The problem — Each line from the one holding "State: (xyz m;" to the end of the listing below must be given again exactly as it appears.

Provided material —
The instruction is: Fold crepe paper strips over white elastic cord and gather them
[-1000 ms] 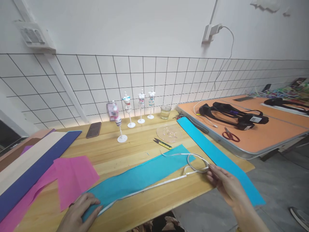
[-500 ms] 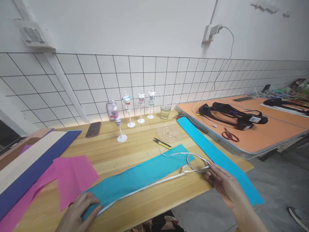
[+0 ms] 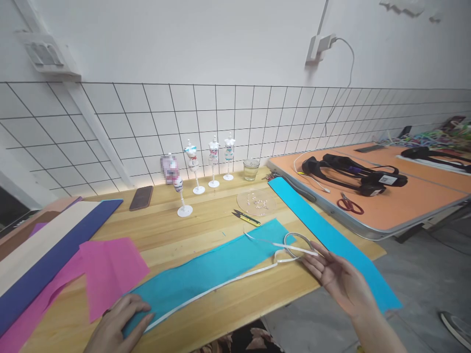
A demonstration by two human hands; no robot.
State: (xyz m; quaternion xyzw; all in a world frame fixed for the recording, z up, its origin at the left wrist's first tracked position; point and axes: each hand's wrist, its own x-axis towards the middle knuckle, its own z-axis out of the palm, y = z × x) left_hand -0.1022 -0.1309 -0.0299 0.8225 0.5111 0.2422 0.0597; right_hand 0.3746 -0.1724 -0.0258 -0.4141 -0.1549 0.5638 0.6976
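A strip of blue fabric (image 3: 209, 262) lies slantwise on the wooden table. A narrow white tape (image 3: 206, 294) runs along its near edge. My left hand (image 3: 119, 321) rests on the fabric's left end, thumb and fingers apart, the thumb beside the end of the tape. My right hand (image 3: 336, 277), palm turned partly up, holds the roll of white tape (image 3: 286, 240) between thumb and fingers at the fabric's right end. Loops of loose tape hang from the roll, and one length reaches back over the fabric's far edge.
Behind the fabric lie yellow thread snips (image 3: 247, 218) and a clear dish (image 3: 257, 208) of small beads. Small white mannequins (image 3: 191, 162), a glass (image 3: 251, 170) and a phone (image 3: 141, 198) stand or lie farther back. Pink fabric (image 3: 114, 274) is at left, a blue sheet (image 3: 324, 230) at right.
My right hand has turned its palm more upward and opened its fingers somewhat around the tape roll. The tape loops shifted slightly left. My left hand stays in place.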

Answer box —
State: (xyz m; quaternion xyzw; all in a world frame fixed for the recording, z up, its origin at the left wrist's first tracked position; point and axes: each hand's wrist, its own x-axis towards the middle knuckle, its own z-axis out of the palm, y = z × x) left_hand -0.1022 -0.1309 -0.0299 0.8225 0.5111 0.2422 0.0597; right_hand 0.3746 -0.1724 -0.0258 -0.4141 -0.1549 0.5638 0.6976
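A strip of blue fabric (image 3: 209, 262) lies slantwise on the wooden table. A narrow white tape (image 3: 206, 294) runs along its near edge. My left hand (image 3: 119, 321) rests on the fabric's left end, thumb and fingers apart, the thumb beside the end of the tape. My right hand (image 3: 336, 277), palm turned partly up, holds the roll of white tape (image 3: 286, 240) between thumb and fingers at the fabric's right end. Loops of loose tape hang from the roll, and one length reaches back over the fabric's far edge.
Behind the fabric lie yellow thread snips (image 3: 247, 218) and a clear dish (image 3: 257, 208) of small beads. Small white mannequins (image 3: 191, 162), a glass (image 3: 251, 170) and a phone (image 3: 141, 198) stand or lie farther back. Pink fabric (image 3: 114, 274) is at left, a blue sheet (image 3: 324, 230) at right.
My right hand has turned its palm more upward and opened its fingers somewhat around the tape roll. The tape loops shifted slightly left. My left hand stays in place.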

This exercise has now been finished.